Dalam menulis cerita, Sapardi hanya perlu mencari setting yang benar-benar ia tahu, sehingga tak perlu mengarang. Ia memilih latar cerita masyarakat Jawa di Solo, karena ia benar-benar mengenal kota kelahirannya ini, tempat ia tumbuh dan mengenyam pendidikan hingga SMA.

Ia kemudian menciptakan seorang tokoh yang hidup dalam dunia fiksi. Sapardi membawa dirinya masuk menjadi tokoh tersebut, lalu membiarkan kisahnya mengalir sendiri, tanpa sebuah plot. Sapardi tidak mencari ide cerita, ia mengikuti apa yang ingin ditulisnya ketika menjadi tokoh dalam cerita itu.

“Saya tidak mengendalikan Suti, Suti yang mengendalikan saya. Jadi saya tidak tahu bagaimana kisah selanjutnya, seringkali saya kaget, kok begini akhir ceritanya,” akunya.

Kata benda sebagai jembatan komunikasi

Sapardi berfoto bersama pembaca karya-karyanya saat peluncuran novel 'Suti' di Solo, Jawa Tengah, 21 November 2015. Foto oleh Ari Susanto/Rappler

Diceritakan dalam novel itu seorang perempuan bernama Suti yang menjadi saksi perubahan masyarakat pra-modern ke modern, dari sebuah kampung di pinggiran kota ke tengah kota besar. Suti bisa bergaul dengan gerombolan berandal maupun priyayi.

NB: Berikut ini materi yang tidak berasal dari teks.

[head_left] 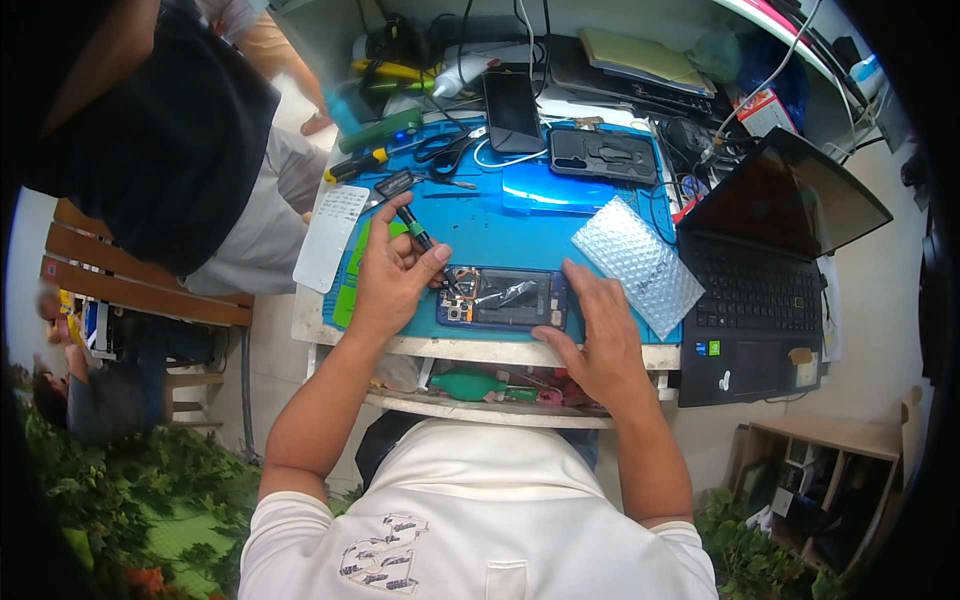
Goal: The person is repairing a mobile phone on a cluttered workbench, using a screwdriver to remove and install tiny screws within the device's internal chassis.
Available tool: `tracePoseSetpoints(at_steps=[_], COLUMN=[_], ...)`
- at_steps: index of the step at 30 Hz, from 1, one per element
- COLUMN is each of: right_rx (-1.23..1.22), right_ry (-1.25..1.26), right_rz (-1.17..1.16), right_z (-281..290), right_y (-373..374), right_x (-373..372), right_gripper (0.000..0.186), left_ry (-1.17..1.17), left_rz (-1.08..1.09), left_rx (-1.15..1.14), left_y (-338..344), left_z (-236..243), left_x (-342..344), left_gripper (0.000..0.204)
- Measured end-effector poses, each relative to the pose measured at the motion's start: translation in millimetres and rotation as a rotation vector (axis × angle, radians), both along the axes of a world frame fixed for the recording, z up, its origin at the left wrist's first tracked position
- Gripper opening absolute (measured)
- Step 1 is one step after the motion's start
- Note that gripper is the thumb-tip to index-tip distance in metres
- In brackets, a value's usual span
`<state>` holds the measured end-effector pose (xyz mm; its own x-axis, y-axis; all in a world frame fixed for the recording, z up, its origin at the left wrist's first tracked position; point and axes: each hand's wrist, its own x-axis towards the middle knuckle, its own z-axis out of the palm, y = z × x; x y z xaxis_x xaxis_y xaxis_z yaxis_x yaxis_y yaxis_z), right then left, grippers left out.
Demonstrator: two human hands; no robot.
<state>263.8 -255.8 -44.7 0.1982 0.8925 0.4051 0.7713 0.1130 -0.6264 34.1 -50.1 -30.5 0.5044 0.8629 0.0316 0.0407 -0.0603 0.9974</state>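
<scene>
An opened smartphone (503,298) lies flat on the blue work mat (490,225), its inner parts and dark battery bared. My left hand (392,272) is closed round a small screwdriver (415,228) with a black and green handle. Its tip points down at the phone's left end, around the camera parts; whether it touches a screw is too small to tell. At the phone's right end my right hand (603,325) steadies the edge, thumb along the near side and fingers stretched at the far corner, holding nothing.
Bubble wrap (640,265) lies right of the phone, beside an open laptop (755,290). Behind are a black phone (512,112), a phone case (602,157), a blue film (555,188) and scissors (450,148). A half-open drawer (480,395) sits under the table edge. Someone (180,150) stands at left.
</scene>
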Motion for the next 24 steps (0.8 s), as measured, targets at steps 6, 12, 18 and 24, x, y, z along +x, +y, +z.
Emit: tracePoseSetpoints(at_steps=[6,12,18,24], right_rx=[-0.025,-0.018,-0.002,-0.003], right_ry=[-0.004,-0.001,-0.003,-0.007], right_rz=[-0.002,0.001,-0.002,0.001], right_z=[-0.1,-0.1,0.0,0.3], right_y=[0.1,0.2,0.3,0.3], right_x=[-0.3,0.1,-0.2,-0.2], right_gripper=[0.093,0.093,0.093,0.092], left_ry=[0.002,-0.004,-0.004,0.0], left_rz=[-0.004,0.01,0.006,0.009], left_rx=[-0.005,-0.004,-0.005,-0.004], left_y=[-0.8,-1.8,-0.5,-0.6], left_z=[1.0,0.6,0.1,0.7], left_x=[0.8,2.2,1.9,1.5], left_gripper=[0.09,0.09,0.089,0.09])
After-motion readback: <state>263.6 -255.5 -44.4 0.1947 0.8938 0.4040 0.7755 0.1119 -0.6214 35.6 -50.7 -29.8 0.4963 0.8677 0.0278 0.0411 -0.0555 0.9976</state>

Ia kemudian terlibat masalah yang rumit dalam keluarga Den Sastro yang sulit ditebak ujung dan pangkalnya.

Banyak yang menduga bahwa kisah ini diilhami oleh pengalaman masa lalu penulis, namun Sapardi membantahnya. Semua cerita dan penokohannya adalah fiksi, yang tidak pernah ada dalam realitas. 

Sapardi adalah nama besar dalam dunia sastra Indonesia yang juga dikenal dengan inisial SDD. Tetapi, seperti halnya karya-karyanya yang lekat di benak pembaca, ia adalah pribadi yang tenang, tidak menggelegak, dan sederhana.

Ia berkarya apa adanya, mendekatkan pembaca lewat bahasa yang mudah dimengerti, lewat contoh dan kejadian yang mudah dipahami, namun seluruhnya indah dan bermakna. Kata-kata seperti hujan, kayu, api, abu, dan langit adalah benda-benda di sekeliling dipilihnya menjadi jembatan komunikasi Sapardi dengan pembaca.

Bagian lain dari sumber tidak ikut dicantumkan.